There was a good discussion around recruiting “hard to reach” respondents through HCPs, and it was interesting that the overwhelming consensus was that this should be considered a last resort as HCPs are increasingly unwilling to help recruit for research. Though this can be overcome to some extent if the client is prepared to gain ethical committee approval for the study, the downside to this approach is the time necessary for such approvals to be granted.

We did mention at the conference that we are fortunate in that we have a large cohort of physicians who recruit patients for us for large phase IV/non-interventional studies and we find that, because of this relationship, they tend to be more willing to assist us with recruitment of patients for market research studies too.
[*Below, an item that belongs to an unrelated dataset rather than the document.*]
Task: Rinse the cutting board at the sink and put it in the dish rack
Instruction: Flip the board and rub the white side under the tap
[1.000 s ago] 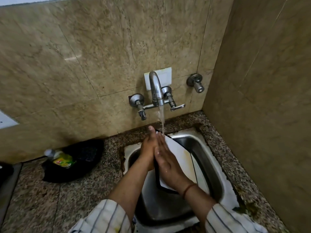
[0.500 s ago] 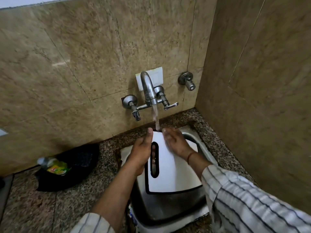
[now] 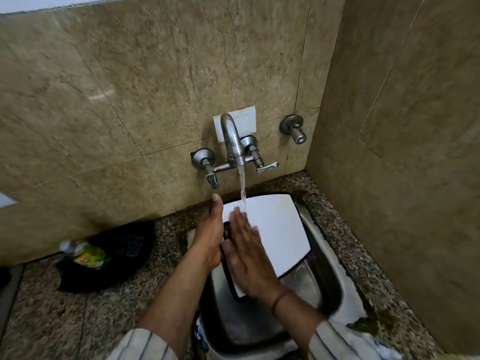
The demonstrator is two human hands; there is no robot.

As an action point the conference was in general agreement about the need to be realistic with clients about what is feasible and be very conscious of the ethics, professional guidelines and rules on data protection when recruiting any patients - especially when vulnerable patients are involved.

In conclusion, the consensus was that companies such as Medicys have a vital role to play in helping our clients to educate the end clients on what’s feasible and reasonable in the area of patient research, in order to both ensure we comply with all appropriate guidelines and to encourage realistic and achievable samples sizes that employ suitable methodologies.